Data entries
=====

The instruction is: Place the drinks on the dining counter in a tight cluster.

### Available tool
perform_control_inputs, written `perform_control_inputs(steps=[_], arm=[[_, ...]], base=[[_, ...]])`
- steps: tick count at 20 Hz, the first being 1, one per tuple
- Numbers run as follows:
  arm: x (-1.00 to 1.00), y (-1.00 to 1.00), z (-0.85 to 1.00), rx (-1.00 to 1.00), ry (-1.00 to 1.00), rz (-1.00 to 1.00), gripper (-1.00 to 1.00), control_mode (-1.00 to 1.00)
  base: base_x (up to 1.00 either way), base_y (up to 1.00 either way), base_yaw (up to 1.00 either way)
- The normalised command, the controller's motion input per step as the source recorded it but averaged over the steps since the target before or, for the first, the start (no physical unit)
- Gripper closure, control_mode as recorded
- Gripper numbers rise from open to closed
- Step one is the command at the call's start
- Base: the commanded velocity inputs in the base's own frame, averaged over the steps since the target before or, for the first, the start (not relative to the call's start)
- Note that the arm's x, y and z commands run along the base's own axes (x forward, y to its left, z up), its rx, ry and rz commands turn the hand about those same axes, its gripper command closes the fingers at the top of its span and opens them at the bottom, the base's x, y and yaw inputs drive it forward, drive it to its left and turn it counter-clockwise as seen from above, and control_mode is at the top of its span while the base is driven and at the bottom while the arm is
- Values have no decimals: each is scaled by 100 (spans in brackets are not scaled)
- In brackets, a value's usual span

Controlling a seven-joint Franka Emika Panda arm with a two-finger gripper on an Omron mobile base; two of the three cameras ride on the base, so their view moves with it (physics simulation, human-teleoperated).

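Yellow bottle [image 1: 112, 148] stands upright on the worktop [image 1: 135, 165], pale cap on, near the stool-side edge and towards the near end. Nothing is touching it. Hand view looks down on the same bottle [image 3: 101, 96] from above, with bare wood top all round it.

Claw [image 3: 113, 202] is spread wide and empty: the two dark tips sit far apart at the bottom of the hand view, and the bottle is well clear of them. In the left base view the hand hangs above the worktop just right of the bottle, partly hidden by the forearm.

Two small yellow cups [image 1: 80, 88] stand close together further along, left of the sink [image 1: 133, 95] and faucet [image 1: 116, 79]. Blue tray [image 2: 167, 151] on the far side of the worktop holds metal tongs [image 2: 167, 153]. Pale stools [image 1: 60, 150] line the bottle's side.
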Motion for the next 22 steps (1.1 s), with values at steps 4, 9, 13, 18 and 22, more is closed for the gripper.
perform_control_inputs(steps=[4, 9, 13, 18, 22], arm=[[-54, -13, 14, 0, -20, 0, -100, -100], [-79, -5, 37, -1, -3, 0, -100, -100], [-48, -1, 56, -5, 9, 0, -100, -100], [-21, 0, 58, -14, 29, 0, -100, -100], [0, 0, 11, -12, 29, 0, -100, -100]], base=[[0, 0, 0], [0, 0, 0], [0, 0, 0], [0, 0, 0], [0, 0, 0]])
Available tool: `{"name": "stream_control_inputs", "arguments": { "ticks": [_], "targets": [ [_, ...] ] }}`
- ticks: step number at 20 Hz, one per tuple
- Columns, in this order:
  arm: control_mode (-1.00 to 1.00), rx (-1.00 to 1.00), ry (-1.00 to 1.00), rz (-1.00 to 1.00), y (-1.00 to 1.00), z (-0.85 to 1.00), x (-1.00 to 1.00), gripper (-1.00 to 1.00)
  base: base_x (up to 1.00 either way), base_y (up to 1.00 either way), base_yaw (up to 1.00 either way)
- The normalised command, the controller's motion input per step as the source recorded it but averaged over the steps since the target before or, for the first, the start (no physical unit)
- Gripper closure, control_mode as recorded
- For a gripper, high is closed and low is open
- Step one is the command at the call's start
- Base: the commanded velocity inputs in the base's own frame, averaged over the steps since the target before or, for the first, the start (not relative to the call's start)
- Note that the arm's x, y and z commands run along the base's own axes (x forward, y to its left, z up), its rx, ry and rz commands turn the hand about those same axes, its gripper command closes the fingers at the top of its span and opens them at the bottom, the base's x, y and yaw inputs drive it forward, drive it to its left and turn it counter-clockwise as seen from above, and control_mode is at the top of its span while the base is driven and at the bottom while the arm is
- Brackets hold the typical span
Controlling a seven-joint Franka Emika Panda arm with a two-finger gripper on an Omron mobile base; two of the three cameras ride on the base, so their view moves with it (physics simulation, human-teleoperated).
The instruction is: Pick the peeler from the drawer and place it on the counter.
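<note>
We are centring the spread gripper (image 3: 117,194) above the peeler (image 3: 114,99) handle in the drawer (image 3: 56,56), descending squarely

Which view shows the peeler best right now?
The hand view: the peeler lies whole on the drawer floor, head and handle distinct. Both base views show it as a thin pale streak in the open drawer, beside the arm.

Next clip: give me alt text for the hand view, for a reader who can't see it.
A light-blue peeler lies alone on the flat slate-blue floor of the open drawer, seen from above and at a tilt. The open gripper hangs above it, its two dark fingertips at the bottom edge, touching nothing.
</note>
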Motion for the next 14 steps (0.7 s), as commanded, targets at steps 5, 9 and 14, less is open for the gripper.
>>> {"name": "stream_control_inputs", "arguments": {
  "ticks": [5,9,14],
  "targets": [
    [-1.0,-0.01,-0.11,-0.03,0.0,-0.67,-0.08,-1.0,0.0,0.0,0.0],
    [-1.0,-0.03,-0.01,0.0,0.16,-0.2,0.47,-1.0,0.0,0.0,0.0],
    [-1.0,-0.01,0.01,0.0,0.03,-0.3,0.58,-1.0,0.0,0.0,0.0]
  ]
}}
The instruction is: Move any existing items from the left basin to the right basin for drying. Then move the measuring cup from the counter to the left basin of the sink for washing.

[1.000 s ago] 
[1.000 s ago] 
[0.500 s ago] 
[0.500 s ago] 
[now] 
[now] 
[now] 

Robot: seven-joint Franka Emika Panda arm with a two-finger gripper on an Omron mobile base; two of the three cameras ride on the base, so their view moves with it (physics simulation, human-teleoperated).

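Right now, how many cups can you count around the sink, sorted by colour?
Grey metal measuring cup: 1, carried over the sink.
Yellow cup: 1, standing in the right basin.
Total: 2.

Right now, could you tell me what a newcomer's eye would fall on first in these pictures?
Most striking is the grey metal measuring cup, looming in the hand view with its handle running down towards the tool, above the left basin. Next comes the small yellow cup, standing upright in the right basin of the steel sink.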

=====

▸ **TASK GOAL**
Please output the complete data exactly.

▸ **ANSWER SECTION**
The instruction is: Place the drinks on the dining counter in a tight cluster.

### Available tool
perform_control_inputs, written `perform_control_inputs(steps=[_], arm=[[_, ...]], base=[[_, ...]])`
- steps: tick count at 20 Hz, the first being 1, one per tuple
- Numbers run as follows:
  arm: x (-1.00 to 1.00), y (-1.00 to 1.00), z (-0.85 to 1.00), rx (-1.00 to 1.00), ry (-1.00 to 1.00), rz (-1.00 to 1.00), gripper (-1.00 to 1.00), control_mode (-1.00 to 1.00)
  base: base_x (up to 1.00 either way), base_y (up to 1.00 either way), base_yaw (up to 1.00 either way)
- The normalised command, the controller's motion input per step as the source recorded it but averaged over the steps since the target before or, for the first, the start (no physical unit)
- Gripper closure, control_mode as recorded
- Gripper numbers rise from open to closed
- Step one is the command at the call's start
- Base: the commanded velocity inputs in the base's own frame, averaged over the steps since the target before or, for the first, the start (not relative to the call's start)
- Note that the arm's x, y and z commands run along the base's own axes (x forward, y to its left, z up), its rx, ry and rz commands turn the hand about those same axes, its gripper command closes the fingers at the top of its span and opens them at the bottom, the base's x, y and yaw inputs drive it forward, drive it to its left and turn it counter-clockwise as seen from above, and control_mode is at the top of its span while the base is driven and at the bottom while the arm is
- Values have no decimals: each is scaled by 100 (spans in brackets are not scaled)
- In brackets, a value's usual span

Controlling a seven-joint Franka Emika Panda arm with a two-finger gripper on an Omron mobile base; two of the three cameras ride on the base, so their view moves with it (physics simulation, human-teleoperated).

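Yellow bottle [image 1: 112, 148] stands upright on the worktop [image 1: 135, 165], pale cap on, near the stool-side edge and towards the near end. Nothing is touching it. Hand view looks down on the same bottle [image 3: 101, 96] from above, with bare wood top all round it.

Claw [image 3: 113, 202] is spread wide and empty: the two dark tips sit far apart at the bottom of the hand view, and the bottle is well clear of them. In the left base view the hand hangs above the worktop just right of the bottle, partly hidden by the forearm.

Two small yellow cups [image 1: 80, 88] stand close together further along, left of the sink [image 1: 133, 95] and faucet [image 1: 116, 79]. Blue tray [image 2: 167, 151] on the far side of the worktop holds metal tongs [image 2: 167, 153]. Pale stools [image 1: 60, 150] line the bottle's side.
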Motion for the next 22 steps (1.1 s), with values at steps 4, 9, 13, 18 and 22, more is closed for the gripper.
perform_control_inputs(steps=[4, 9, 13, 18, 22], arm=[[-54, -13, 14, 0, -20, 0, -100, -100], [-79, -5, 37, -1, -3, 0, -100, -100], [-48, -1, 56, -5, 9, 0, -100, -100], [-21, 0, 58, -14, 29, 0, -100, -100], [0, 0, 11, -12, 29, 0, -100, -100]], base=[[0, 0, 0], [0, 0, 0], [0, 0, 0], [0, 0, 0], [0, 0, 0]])
Available tool: `{"name": "stream_control_inputs", "arguments": { "ticks": [_], "targets": [ [_, ...] ] }}`
- ticks: step number at 20 Hz, one per tuple
- Columns, in this order:
  arm: control_mode (-1.00 to 1.00), rx (-1.00 to 1.00), ry (-1.00 to 1.00), rz (-1.00 to 1.00), y (-1.00 to 1.00), z (-0.85 to 1.00), x (-1.00 to 1.00), gripper (-1.00 to 1.00)
  base: base_x (up to 1.00 either way), base_y (up to 1.00 either way), base_yaw (up to 1.00 either way)
- The normalised command, the controller's motion input per step as the source recorded it but averaged over the steps since the target before or, for the first, the start (no physical unit)
- Gripper closure, control_mode as recorded
- For a gripper, high is closed and low is open
- Step one is the command at the call's start
- Base: the commanded velocity inputs in the base's own frame, averaged over the steps since the target before or, for the first, the start (not relative to the call's start)
- Note that the arm's x, y and z commands run along the base's own axes (x forward, y to its left, z up), its rx, ry and rz commands turn the hand about those same axes, its gripper command closes the fingers at the top of its span and opens them at the bottom, the base's x, y and yaw inputs drive it forward, drive it to its left and turn it counter-clockwise as seen from above, and control_mode is at the top of its span while the base is driven and at the bottom while the arm is
- Brackets hold the typical span
Controlling a seven-joint Franka Emika Panda arm with a two-finger gripper on an Omron mobile base; two of the three cameras ride on the base, so their view moves with it (physics simulation, human-teleoperated).
The instruction is: Pick the peeler from the drawer and place it on the counter.
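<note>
We are centring the spread gripper (image 3: 117,194) above the peeler (image 3: 114,99) handle in the drawer (image 3: 56,56), descending squarely

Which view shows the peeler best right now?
The hand view: the peeler lies whole on the drawer floor, head and handle distinct. Both base views show it as a thin pale streak in the open drawer, beside the arm.

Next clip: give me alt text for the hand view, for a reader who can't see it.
A light-blue peeler lies alone on the flat slate-blue floor of the open drawer, seen from above and at a tilt. The open gripper hangs above it, its two dark fingertips at the bottom edge, touching nothing.
</note>
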Motion for the next 14 steps (0.7 s), as commanded, targets at steps 5, 9 and 14, less is open for the gripper.
>>> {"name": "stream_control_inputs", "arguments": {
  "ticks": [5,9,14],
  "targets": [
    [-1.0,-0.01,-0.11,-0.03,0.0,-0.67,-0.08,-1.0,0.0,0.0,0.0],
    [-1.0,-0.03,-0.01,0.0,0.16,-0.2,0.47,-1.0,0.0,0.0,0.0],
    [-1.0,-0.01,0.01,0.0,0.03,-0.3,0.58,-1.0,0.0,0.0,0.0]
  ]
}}
The instruction is: Move any existing items from the left basin to the right basin for drying. Then move the measuring cup from the counter to the left basin of the sink for washing.

[1.000 s ago] 
[1.000 s ago] 
[0.500 s ago] 
[0.500 s ago] 
[now] 
[now] 
[now] 

Robot: seven-joint Franka Emika Panda arm with a two-finger gripper on an Omron mobile base; two of the three cameras ride on the base, so their view moves with it (physics simulation, human-teleoperated).

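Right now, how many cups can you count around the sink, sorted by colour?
Grey metal measuring cup: 1, carried over the sink.
Yellow cup: 1, standing in the right basin.
Total: 2.

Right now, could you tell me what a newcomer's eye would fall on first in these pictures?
Most striking is the grey metal measuring cup, looming in the hand view with its handle running down towards the tool, above the left basin. Next comes the small yellow cup, standing upright in the right basin of the steel sink.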

There is no more to this answer.